### TASK DESCRIPTION:
Using the entries that follow, collect the lines where the word "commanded" appears.

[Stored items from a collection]
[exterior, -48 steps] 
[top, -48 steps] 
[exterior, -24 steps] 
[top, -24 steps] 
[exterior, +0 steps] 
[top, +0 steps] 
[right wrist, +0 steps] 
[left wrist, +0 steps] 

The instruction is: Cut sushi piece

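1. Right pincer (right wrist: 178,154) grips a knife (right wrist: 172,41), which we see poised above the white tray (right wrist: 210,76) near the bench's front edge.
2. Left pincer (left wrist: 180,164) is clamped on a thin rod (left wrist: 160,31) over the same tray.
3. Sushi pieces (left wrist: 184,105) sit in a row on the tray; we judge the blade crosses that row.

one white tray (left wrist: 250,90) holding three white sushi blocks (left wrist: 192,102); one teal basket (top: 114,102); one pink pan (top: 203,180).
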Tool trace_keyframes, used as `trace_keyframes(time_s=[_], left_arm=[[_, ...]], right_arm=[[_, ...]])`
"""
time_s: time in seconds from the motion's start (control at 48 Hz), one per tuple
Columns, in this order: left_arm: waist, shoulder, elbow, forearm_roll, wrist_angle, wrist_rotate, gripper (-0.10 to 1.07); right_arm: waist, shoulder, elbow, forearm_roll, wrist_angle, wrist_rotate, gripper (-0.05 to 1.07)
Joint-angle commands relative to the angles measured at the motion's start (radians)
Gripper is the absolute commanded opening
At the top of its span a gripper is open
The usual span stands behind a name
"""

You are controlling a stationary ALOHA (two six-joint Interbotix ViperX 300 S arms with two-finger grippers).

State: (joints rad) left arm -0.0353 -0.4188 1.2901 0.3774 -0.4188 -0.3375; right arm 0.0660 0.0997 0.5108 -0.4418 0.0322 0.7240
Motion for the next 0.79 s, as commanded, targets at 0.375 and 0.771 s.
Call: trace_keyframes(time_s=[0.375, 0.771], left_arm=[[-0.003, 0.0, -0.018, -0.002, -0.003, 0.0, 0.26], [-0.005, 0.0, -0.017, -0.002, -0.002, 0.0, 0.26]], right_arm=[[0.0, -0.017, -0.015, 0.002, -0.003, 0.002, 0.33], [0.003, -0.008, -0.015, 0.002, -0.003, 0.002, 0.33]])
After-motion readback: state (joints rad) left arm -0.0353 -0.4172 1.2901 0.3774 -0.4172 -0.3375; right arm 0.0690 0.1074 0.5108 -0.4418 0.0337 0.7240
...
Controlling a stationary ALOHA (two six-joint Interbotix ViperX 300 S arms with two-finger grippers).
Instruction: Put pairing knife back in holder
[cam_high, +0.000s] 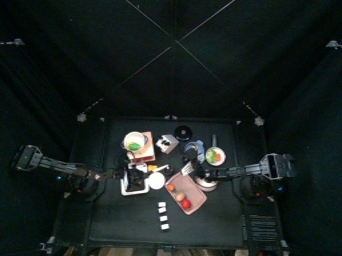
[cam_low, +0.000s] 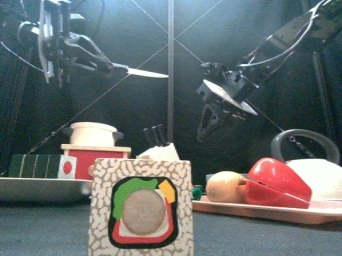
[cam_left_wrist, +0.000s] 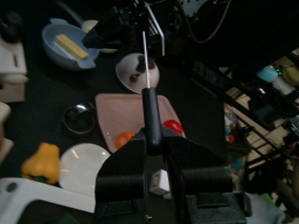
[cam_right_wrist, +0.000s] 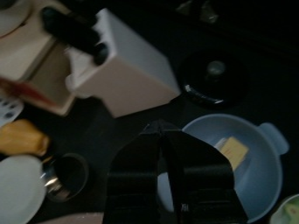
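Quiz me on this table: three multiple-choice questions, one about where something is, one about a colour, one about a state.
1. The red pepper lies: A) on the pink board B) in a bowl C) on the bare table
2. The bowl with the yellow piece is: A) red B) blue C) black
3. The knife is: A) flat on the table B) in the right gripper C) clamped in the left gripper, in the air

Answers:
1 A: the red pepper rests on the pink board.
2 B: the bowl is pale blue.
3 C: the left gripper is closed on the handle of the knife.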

### SOLUTION FOR THIS PROBLEM:
Gripper is the absolute commanded opening
Motion for the next 0.79 s, as commanded, targets at 0.375 and 0.771 s.

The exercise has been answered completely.